Problem details:
Below are some records; quote exactly the lines from the one that contains "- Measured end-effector" through the one that contains "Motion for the", inclusive, and no others.

Records drawn from a dataset:
---

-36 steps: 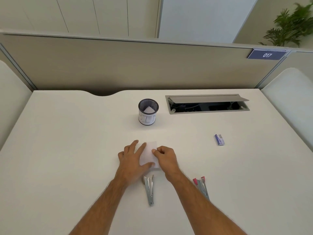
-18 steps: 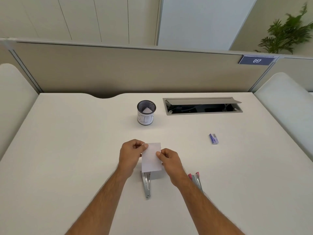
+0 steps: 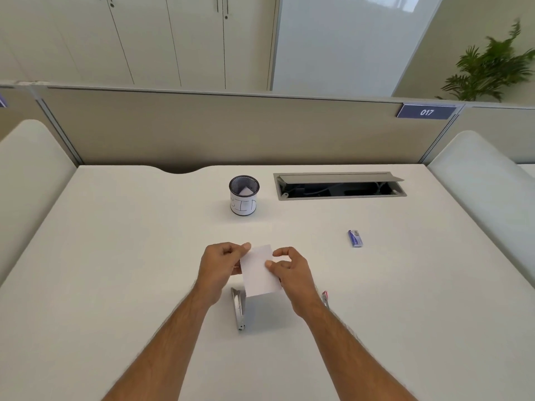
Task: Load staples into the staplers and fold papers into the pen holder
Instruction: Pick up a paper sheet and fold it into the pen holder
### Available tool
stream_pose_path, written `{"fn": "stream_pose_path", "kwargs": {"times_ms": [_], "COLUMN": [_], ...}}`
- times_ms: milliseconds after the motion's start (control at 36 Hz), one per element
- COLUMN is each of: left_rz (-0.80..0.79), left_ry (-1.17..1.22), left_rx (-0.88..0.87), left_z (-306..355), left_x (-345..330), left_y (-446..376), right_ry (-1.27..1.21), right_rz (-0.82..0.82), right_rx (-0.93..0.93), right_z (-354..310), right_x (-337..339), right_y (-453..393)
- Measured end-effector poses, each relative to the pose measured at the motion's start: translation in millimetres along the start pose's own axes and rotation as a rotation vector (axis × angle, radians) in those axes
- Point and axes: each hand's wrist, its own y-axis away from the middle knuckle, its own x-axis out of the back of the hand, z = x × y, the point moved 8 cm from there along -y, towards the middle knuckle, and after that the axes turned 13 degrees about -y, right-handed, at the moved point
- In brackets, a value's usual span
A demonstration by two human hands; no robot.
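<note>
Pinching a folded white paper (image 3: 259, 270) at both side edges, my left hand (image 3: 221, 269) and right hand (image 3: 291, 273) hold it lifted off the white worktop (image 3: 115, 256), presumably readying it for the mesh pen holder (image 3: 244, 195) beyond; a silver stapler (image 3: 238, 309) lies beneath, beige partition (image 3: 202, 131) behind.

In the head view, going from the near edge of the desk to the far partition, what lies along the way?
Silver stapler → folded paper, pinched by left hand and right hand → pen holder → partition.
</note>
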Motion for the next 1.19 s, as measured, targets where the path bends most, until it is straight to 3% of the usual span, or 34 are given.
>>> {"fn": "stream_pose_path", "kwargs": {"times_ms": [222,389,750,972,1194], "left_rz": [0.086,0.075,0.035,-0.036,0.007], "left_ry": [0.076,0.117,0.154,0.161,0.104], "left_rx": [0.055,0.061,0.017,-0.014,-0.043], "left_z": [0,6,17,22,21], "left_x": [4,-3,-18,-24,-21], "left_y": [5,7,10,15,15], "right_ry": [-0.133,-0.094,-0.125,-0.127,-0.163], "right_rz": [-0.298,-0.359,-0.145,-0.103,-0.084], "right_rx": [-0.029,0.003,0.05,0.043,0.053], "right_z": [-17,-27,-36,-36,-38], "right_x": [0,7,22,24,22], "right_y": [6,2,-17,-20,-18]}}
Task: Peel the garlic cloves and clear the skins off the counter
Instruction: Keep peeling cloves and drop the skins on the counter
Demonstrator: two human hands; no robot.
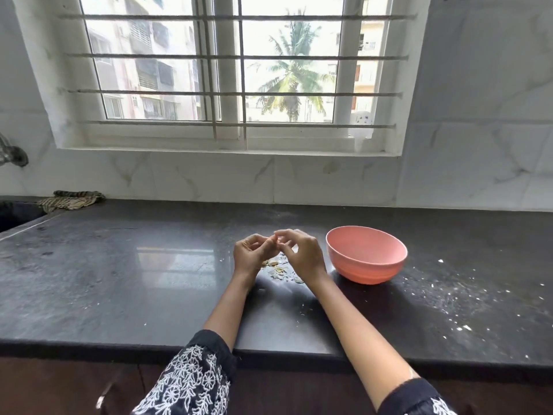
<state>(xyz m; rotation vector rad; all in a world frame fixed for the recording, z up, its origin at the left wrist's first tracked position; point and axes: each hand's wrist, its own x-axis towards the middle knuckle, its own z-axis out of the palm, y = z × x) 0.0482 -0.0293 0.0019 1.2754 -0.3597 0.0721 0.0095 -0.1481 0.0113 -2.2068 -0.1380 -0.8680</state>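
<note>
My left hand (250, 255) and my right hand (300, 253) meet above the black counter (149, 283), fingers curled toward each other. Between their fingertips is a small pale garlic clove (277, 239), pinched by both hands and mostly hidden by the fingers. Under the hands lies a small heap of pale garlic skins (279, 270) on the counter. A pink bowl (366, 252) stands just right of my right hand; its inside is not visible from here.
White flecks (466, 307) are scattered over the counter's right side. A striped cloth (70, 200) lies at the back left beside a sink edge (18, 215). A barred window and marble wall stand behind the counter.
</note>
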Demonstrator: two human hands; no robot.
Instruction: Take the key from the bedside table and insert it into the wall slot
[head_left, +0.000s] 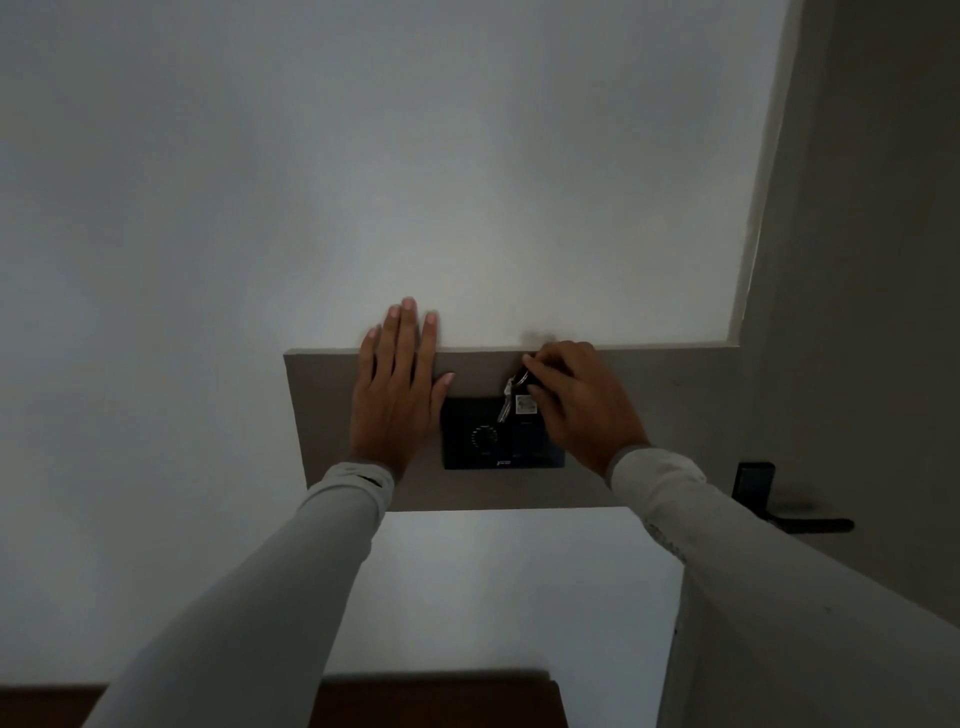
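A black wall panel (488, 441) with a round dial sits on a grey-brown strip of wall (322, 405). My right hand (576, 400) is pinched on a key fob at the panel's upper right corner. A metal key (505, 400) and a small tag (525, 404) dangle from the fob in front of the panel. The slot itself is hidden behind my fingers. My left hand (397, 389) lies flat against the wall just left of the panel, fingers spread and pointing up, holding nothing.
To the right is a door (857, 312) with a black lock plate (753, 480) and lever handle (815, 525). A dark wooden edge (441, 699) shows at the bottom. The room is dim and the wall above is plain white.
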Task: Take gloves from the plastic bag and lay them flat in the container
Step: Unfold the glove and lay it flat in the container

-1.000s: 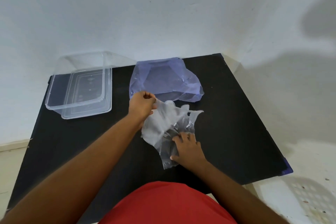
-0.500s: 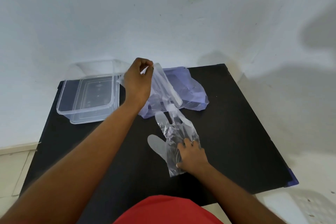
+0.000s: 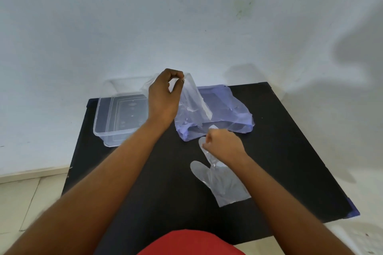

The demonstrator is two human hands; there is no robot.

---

Answer to the problem:
- Measured end-effector poses, each relative to the pose measured at the motion's start: translation in millimetres along the start pose's own axes and rotation as a rotation vector (axis × angle, radians) in those axes
- Point and axes: each hand's wrist, its own y-axis away from the middle knuckle, its own x-axis out of the back of the hand, z = x × y, the point moved 8 cm from there along -y, towards the middle knuckle, and after that the axes turned 13 degrees about -y, right-handed, at the moved point
- In brackets, a value's usual span
A demonstration by two human hands; no robot.
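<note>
Pinching a folded white paper (image 3: 259, 270) at both side edges, my left hand (image 3: 221, 269) and right hand (image 3: 291, 273) hold it lifted off the white worktop (image 3: 115, 256), presumably readying it for the mesh pen holder (image 3: 244, 195) beyond; a silver stapler (image 3: 238, 309) lies beneath, beige partition (image 3: 202, 131) behind.

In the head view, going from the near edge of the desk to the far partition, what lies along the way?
Silver stapler → folded paper, pinched by left hand and right hand → pen holder → partition.
</note>
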Motion for the next 1.19 s, as measured, targets where the path bends most, until it is straight to 3% of the usual span, or 34 are given.

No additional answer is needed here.